*** Opening Extracted information ***

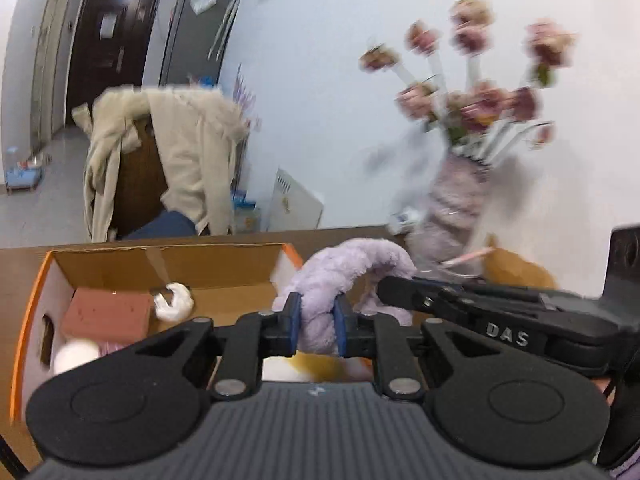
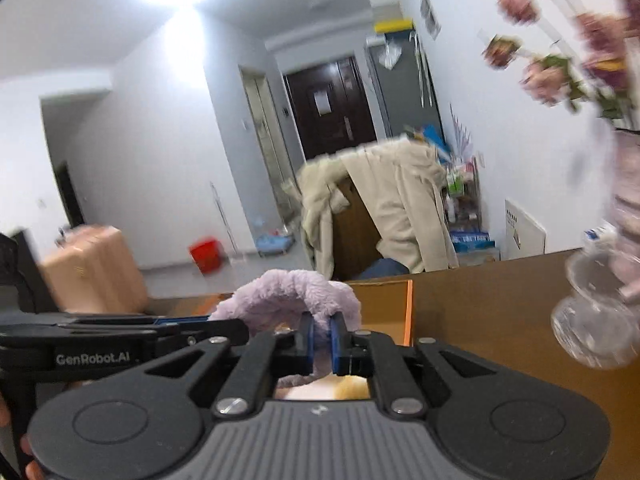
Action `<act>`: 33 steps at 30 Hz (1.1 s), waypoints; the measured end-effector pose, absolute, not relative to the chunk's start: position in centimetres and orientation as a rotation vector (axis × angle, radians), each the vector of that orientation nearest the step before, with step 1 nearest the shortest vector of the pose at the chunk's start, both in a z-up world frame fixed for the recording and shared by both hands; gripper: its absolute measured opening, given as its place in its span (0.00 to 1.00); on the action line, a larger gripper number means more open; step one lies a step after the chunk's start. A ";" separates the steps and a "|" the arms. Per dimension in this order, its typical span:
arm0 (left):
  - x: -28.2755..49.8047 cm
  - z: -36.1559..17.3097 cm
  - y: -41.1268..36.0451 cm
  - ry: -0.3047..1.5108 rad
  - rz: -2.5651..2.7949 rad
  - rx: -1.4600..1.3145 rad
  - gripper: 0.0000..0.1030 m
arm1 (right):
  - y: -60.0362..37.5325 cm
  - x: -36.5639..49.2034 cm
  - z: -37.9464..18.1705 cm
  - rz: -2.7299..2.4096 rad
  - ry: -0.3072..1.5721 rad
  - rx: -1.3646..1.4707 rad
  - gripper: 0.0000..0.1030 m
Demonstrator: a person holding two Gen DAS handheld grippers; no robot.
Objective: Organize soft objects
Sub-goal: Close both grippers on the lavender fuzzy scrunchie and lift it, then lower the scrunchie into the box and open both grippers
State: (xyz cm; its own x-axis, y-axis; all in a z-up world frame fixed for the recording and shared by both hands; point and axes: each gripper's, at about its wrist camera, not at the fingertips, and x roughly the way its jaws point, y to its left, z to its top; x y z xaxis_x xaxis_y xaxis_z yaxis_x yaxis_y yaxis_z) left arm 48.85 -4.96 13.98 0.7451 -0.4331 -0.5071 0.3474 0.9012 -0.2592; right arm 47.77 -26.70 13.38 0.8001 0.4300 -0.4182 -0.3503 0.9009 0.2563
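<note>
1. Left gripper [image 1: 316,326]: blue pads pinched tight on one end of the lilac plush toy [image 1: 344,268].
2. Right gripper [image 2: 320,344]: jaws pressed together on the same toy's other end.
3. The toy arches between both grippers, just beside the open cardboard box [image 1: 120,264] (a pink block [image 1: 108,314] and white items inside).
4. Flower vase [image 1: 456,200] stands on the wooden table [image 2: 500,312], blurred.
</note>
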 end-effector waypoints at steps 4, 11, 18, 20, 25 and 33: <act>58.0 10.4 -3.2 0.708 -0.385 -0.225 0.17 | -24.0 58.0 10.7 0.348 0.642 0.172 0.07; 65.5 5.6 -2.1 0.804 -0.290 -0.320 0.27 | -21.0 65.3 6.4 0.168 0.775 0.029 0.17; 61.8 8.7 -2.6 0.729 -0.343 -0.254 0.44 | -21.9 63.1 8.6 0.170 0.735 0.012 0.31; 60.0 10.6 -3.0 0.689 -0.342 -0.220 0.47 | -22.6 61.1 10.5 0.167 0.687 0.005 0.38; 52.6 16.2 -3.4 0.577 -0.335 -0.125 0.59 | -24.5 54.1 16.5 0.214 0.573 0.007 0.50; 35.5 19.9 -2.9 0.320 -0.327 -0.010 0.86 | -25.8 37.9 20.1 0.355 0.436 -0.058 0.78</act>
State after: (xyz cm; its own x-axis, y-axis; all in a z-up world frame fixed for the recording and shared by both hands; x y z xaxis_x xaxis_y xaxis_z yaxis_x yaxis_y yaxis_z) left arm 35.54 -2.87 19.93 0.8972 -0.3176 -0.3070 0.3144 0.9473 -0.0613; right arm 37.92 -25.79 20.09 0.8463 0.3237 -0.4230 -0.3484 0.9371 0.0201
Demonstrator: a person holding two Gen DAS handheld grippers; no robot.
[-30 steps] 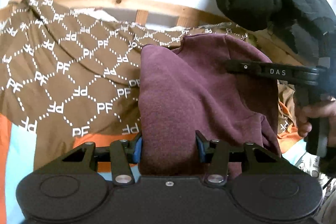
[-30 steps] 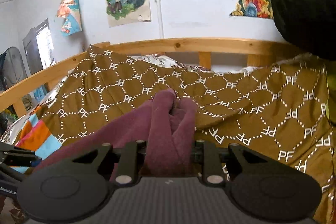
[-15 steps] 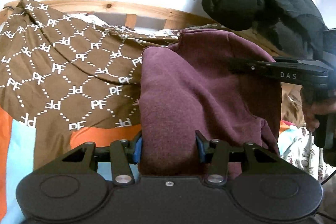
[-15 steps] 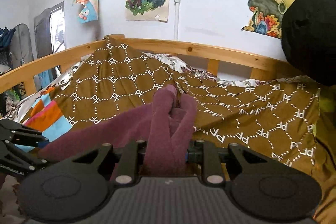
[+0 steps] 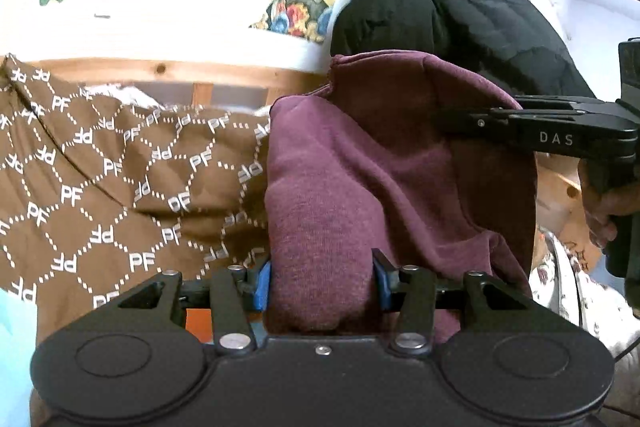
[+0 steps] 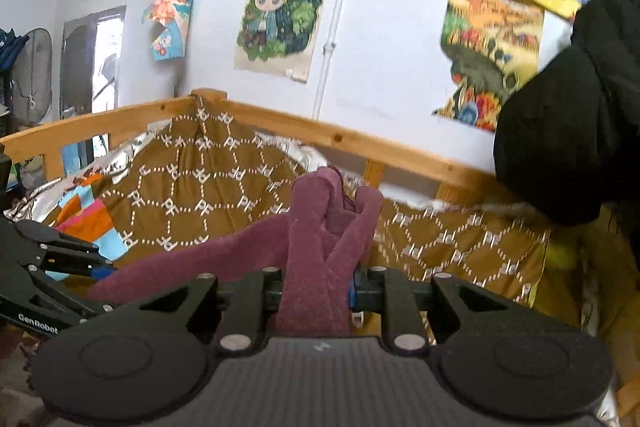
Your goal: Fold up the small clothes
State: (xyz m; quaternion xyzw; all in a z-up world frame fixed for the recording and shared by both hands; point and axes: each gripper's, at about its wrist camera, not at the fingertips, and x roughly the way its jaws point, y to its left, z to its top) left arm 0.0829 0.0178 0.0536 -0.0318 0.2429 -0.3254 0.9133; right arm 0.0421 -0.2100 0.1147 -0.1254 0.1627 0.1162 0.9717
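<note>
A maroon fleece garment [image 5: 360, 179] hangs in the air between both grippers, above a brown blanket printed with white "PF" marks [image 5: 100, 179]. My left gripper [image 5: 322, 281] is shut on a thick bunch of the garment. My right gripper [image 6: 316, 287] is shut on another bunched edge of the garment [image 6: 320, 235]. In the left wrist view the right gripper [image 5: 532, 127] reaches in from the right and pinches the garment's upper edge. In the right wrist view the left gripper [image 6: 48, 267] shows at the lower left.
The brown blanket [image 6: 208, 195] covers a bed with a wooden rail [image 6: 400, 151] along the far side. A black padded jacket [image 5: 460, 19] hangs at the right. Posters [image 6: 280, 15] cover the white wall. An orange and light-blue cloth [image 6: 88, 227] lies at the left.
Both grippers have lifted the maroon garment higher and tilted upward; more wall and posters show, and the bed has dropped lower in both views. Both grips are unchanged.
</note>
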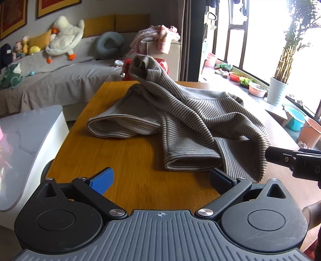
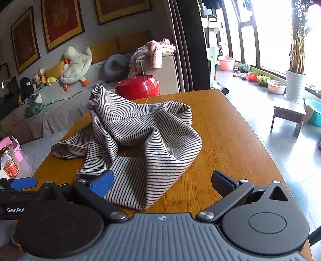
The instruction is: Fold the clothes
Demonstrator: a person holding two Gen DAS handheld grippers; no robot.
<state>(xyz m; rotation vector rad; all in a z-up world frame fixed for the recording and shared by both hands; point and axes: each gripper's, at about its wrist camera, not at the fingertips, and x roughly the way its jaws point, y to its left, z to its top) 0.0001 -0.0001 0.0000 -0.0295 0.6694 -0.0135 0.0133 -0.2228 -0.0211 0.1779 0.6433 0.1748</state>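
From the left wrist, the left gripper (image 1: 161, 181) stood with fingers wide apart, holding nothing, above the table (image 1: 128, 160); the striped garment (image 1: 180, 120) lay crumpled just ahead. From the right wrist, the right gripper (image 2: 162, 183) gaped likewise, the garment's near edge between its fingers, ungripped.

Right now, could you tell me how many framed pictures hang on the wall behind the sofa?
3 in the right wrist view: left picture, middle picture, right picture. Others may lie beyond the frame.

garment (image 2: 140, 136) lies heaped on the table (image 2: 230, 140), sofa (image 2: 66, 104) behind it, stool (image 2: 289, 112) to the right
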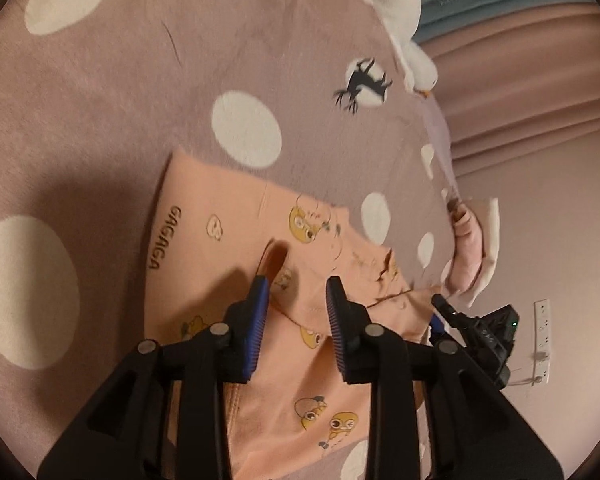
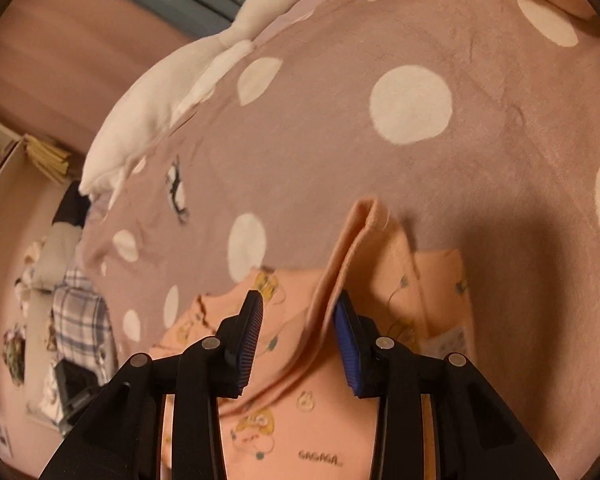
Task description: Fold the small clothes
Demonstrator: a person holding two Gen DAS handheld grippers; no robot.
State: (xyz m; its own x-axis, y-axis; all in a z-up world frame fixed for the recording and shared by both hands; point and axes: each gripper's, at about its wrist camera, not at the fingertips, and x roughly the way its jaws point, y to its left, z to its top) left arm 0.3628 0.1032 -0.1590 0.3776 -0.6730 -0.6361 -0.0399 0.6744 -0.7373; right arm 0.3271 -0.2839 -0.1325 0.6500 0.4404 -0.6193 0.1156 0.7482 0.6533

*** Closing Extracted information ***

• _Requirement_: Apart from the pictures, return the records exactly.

• _Problem solution_:
Action `<act>`: 33 steps at 30 Hz (1.1 s), waypoints; the measured end-effector pose, absolute, not relative to the chunk's start: position in centimetres and orientation as a rotation vector (axis × angle, radians), each the vector of that orientation nearest the step before, with step 1 nearest the shortest vector of the pose at the chunk's start, both in a z-up world frame fixed for the recording and shared by both hands; gripper: its absolute measured opening, given as its place in its span (0.00 to 1.00); on the action line, a larger gripper number means more open; step one lies a step after the chunk's start. A ";" separates the steps and a "|" the arms. Per dimension in this order, its typical span:
arm0 (left):
  - x: -28.2755..49.8047 cm
  - z: -36.1559..17.3097 cm
  - y: -41.1268..36.0451 cm
  - ry: -0.3047..1.5108 rad
  - rz: -2.5651..2.7949 rad
  - rx: -1.4600..1.3145 rad
  - gripper: 0.0000..0.1030 m
arm1 (right):
  - y: -60.0362..37.5325 cm
  - x: -36.5639..49.2034 cm
  - z: -37.9464..18.1705 cm
  - rz: -2.7299..2.4096 rad
  - ry: -0.3072..1.5721 rad
  - rx: -1.3646..1.4707 rad
  - gripper: 0.0000..0.1030 m
Demonstrator: a person holding two Gen DAS handheld grippers; no robot.
Objective: Organize soft objects
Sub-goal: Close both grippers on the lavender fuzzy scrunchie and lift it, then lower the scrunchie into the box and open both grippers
State: (xyz cm; its own x-axis, y-axis; all in a z-up world frame fixed for the recording and shared by both hands; point and axes: each gripper's, at about its wrist camera, not at the fingertips, and x roughly the way its jaws point, y to its left, z to its top; x y z xaxis_x xaxis_y xaxis_z yaxis_x yaxis_y yaxis_z) left arm 48.85 -4.96 13.98 0.7451 -0.4331 -0.5071 0.3474 0.9012 -0.2592; right arm 47.77 -26.70 13.38 0.8001 0.4300 -0.4182 -0.3503 0.9009 0.2563
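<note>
1. Left gripper [image 1: 316,326]: blue pads pinched tight on one end of the lilac plush toy [image 1: 344,268].
2. Right gripper [image 2: 320,344]: jaws pressed together on the same toy's other end.
3. The toy arches between both grippers, just beside the open cardboard box [image 1: 120,264] (a pink block [image 1: 108,314] and white items inside).
4. Flower vase [image 1: 456,200] stands on the wooden table [image 2: 500,312], blurred.
</note>
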 end-effector waypoints at steps 4, 11, 18, 20, 25 and 33: <act>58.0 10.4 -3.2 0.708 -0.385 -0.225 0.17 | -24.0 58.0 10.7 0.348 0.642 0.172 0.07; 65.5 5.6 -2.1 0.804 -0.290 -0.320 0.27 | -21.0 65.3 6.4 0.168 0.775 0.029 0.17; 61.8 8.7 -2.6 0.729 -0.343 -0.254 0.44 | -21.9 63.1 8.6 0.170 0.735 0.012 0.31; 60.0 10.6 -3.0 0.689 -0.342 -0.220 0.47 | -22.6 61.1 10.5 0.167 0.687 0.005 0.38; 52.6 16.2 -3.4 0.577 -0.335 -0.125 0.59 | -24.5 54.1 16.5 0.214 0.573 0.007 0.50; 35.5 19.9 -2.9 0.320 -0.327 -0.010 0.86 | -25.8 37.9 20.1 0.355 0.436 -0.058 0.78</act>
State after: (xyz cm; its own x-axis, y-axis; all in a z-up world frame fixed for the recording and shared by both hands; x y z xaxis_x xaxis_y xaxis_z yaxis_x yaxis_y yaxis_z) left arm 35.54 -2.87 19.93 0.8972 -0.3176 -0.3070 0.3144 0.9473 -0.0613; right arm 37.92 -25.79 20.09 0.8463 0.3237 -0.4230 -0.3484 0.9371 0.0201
Demonstrator: a person holding two Gen DAS handheld grippers; no robot.
[-30 steps] 
[-30 steps] 
[-15 steps] 
[-15 steps] 
[+0 steps] 
[+0 steps] 
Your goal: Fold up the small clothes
State: (xyz m; quaternion xyzw; all in a z-up world frame fixed for the recording and shared by both hands; point and axes: each gripper's, at about its wrist camera, not at the fingertips, and x roughly the way its jaws point, y to its left, z to its top) left arm 0.0829 0.0178 0.0536 -0.0318 0.2429 -0.3254 0.9133; right arm 0.0421 -0.2100 0.1147 -0.1254 0.1627 0.1162 0.9717
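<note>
A maroon fleece garment [image 5: 360, 179] hangs in the air between both grippers, above a brown blanket printed with white "PF" marks [image 5: 100, 179]. My left gripper [image 5: 322, 281] is shut on a thick bunch of the garment. My right gripper [image 6: 316, 287] is shut on another bunched edge of the garment [image 6: 320, 235]. In the left wrist view the right gripper [image 5: 532, 127] reaches in from the right and pinches the garment's upper edge. In the right wrist view the left gripper [image 6: 48, 267] shows at the lower left.
The brown blanket [image 6: 208, 195] covers a bed with a wooden rail [image 6: 400, 151] along the far side. A black padded jacket [image 5: 460, 19] hangs at the right. Posters [image 6: 280, 15] cover the white wall. An orange and light-blue cloth [image 6: 88, 227] lies at the left.
Both grippers have lifted the maroon garment higher and tilted upward; more wall and posters show, and the bed has dropped lower in both views. Both grips are unchanged.
</note>
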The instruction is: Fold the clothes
Demonstrator: a person holding two Gen DAS handheld grippers; no robot.
<state>(xyz m; rotation vector rad; all in a z-up world frame fixed for the recording and shared by both hands; point and axes: each gripper's, at about its wrist camera, not at the fingertips, and x roughly the way its jaws point, y to its left, z to its top) 0.0001 -0.0001 0.0000 -0.0295 0.6694 -0.0135 0.0133 -0.2228 -0.0211 0.1779 0.6433 0.1748</state>
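From the left wrist, the left gripper (image 1: 161, 181) stood with fingers wide apart, holding nothing, above the table (image 1: 128, 160); the striped garment (image 1: 180, 120) lay crumpled just ahead. From the right wrist, the right gripper (image 2: 162, 183) gaped likewise, the garment's near edge between its fingers, ungripped.

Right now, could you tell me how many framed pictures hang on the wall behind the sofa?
3 in the right wrist view: left picture, middle picture, right picture. Others may lie beyond the frame.

garment (image 2: 140, 136) lies heaped on the table (image 2: 230, 140), sofa (image 2: 66, 104) behind it, stool (image 2: 289, 112) to the right
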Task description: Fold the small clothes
Demonstrator: a person holding two Gen DAS handheld grippers; no robot.
State: (xyz m; its own x-axis, y-axis; all in a z-up world frame fixed for the recording and shared by both hands; point and axes: each gripper's, at about its wrist camera, not at the fingertips, and x roughly the way its jaws point, y to its left, z to its top) left arm 0.3628 0.1032 -0.1590 0.3776 -0.6730 -0.6361 -0.0399 0.6744 -0.7373; right arm 0.3271 -0.2839 -0.1325 0.6500 0.4404 -0.6193 0.1156 0.7482 0.6533

The output requires no further additions.